Florida Attorney General
Advisory Legal Opinion

Number: AGO 2019-13
Date: November 1, 2019
Subject: Tourist development tax — for-profit museum

Mr. Robert B. Shillinger
Monroe County Attorney
1111 12th Street, Suite 408
Key West, FL 33040
Dear Mr. Shillinger:
On behalf of the Monroe County Board of County Commissioners, you have requested an opinion on the following question:
 Whether, under section 125.0104(5)(a), Florida Statutes (2019), tourist development tax funds can be used to repair or improve a publicly owned museum which is operated by a for-profit corporation?
 In sum:
 Section 125.0104(5)(a) does not authorize the use of tourist development tax funds to repair or improve a publicly owned museum which is operated by a for-profit corporation. 
Your letter reflects that this question arises from a proposal by the City of Key West, as a potential applicant for a grant funded by tourist development taxes, to upgrade and install a new fire sprinkler system at the Key West Shipwreck Museum.  The museum is located on property owned by the city but operated by a for-profit corporation which leases the facility from the city.  The Local Option Tourist Development Act, section 125.0104, Florida Statutes, authorizes counties to impose a tax on short-term rentals of living quarters or accommodations within the county (with certain exceptions not pertinent here). This office has often stated that “‘the intent and purpose of the act was to provide for the advancement, generation, growth and promotion of tourism, the enhancement of the tourist industry, and the attraction of conventioneers and tourists from within and without the state to a particular area or county of the state.’”[1]

Subsection (5) of the act sets forth various purposes for which revenues from the tax may be expended.  Pursuant to section 125.0104(5)(a)1., such funds may be used:
 1. To acquire, construct, extend, enlarge, remodel, repair, improve, maintain, operate, or promote one or more:
*          *          *
c.

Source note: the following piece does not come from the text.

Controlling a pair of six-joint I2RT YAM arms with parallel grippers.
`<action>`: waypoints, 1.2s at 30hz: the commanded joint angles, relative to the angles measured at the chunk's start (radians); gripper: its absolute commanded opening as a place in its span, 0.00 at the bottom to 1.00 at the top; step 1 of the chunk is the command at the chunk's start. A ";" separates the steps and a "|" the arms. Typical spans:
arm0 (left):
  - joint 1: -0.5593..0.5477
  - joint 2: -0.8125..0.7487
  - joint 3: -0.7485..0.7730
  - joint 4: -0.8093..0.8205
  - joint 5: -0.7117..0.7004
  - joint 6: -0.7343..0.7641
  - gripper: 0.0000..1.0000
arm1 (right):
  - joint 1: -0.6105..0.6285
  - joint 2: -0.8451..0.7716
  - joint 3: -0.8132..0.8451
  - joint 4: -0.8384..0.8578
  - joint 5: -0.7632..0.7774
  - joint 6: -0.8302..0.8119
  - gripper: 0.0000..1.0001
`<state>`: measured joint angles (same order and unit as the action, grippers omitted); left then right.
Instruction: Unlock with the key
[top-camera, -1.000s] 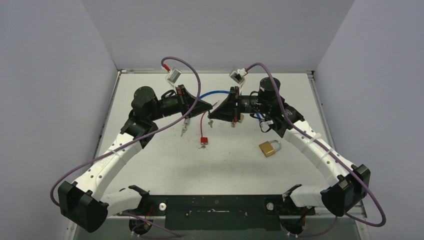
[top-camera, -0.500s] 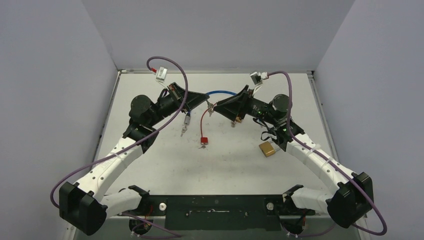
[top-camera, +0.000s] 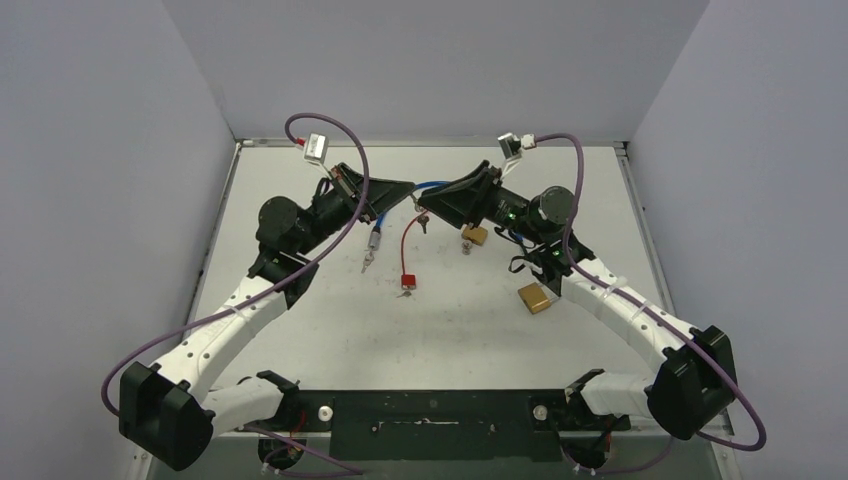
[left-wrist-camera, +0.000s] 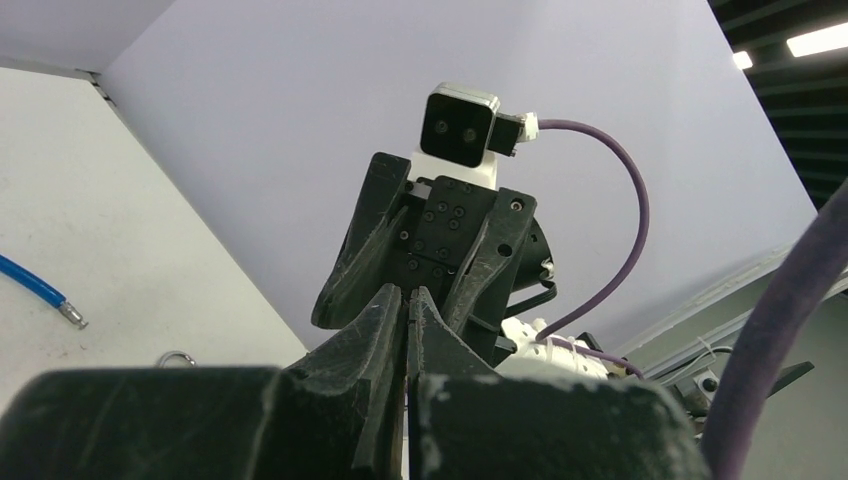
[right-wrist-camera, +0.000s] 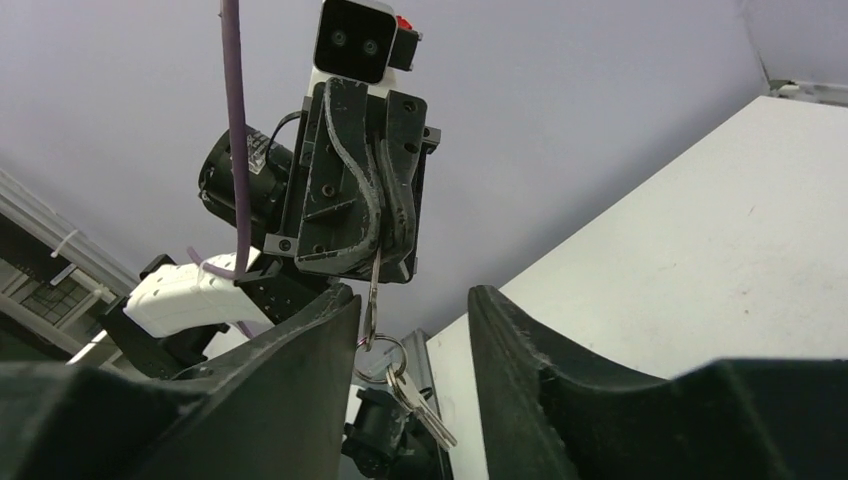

Aquariums or museums that are publicly owned and operated or owned and operated by not-for-profit organizations and open to the public, within the boundaries of the county or subcounty special taxing district in which the tax is levied…. 
(Emphasis added.)  This language makes it clear that tourist development tax revenues may only be used for specified purposes related to the operation of museums that are either (1) publicly owned and operated and open to the public or (2) owned and operated by not-for-profit organizations and open to the public.  The property you describe fits neither category.  The statute makes no provision for the use of tourist development tax revenues for repair of publicly owned buildings leased to for-profit corporations operating a museum on the premises.
 “[W]here a statute enumerates the things on which it is to operate, or forbids certain things, it is ordinarily to be construed as excluding from its operation all those not expressly mentioned.”[2]  Further, “[w]hen the Legislature has prescribed the mode, that mode must be observed.  When the controlling law directs how a thing shall be done that is, in effect, a prohibition against its being done in any other way.”[3]  Given the statute’s straightforward requirements, this office is unable to render a formal opinion which would further clarify the statute. 
Therefore, it is my opinion that section 125.0104(5)(a) 1., Florida Statutes, does not authorize the use of tourist development tax funds to repair or improve a publicly owned building which is operated as a museum by a for-profit corporation.
Ashley Moody
Attorney General

[1] Op. Att’y Gen. Fla. 2017-06 (2017) (quoting Ops. Att’y Gen. Fla. 14-02 (2014); 13-29 (2013); 83-18 (1983)).

[2] Thayer v. State, 335 So. 2d 815, 817 (Fla. 1976).

[3] Alsop v. Pierce, 19 So. 2d 799, 805–06 (Fla. 1944).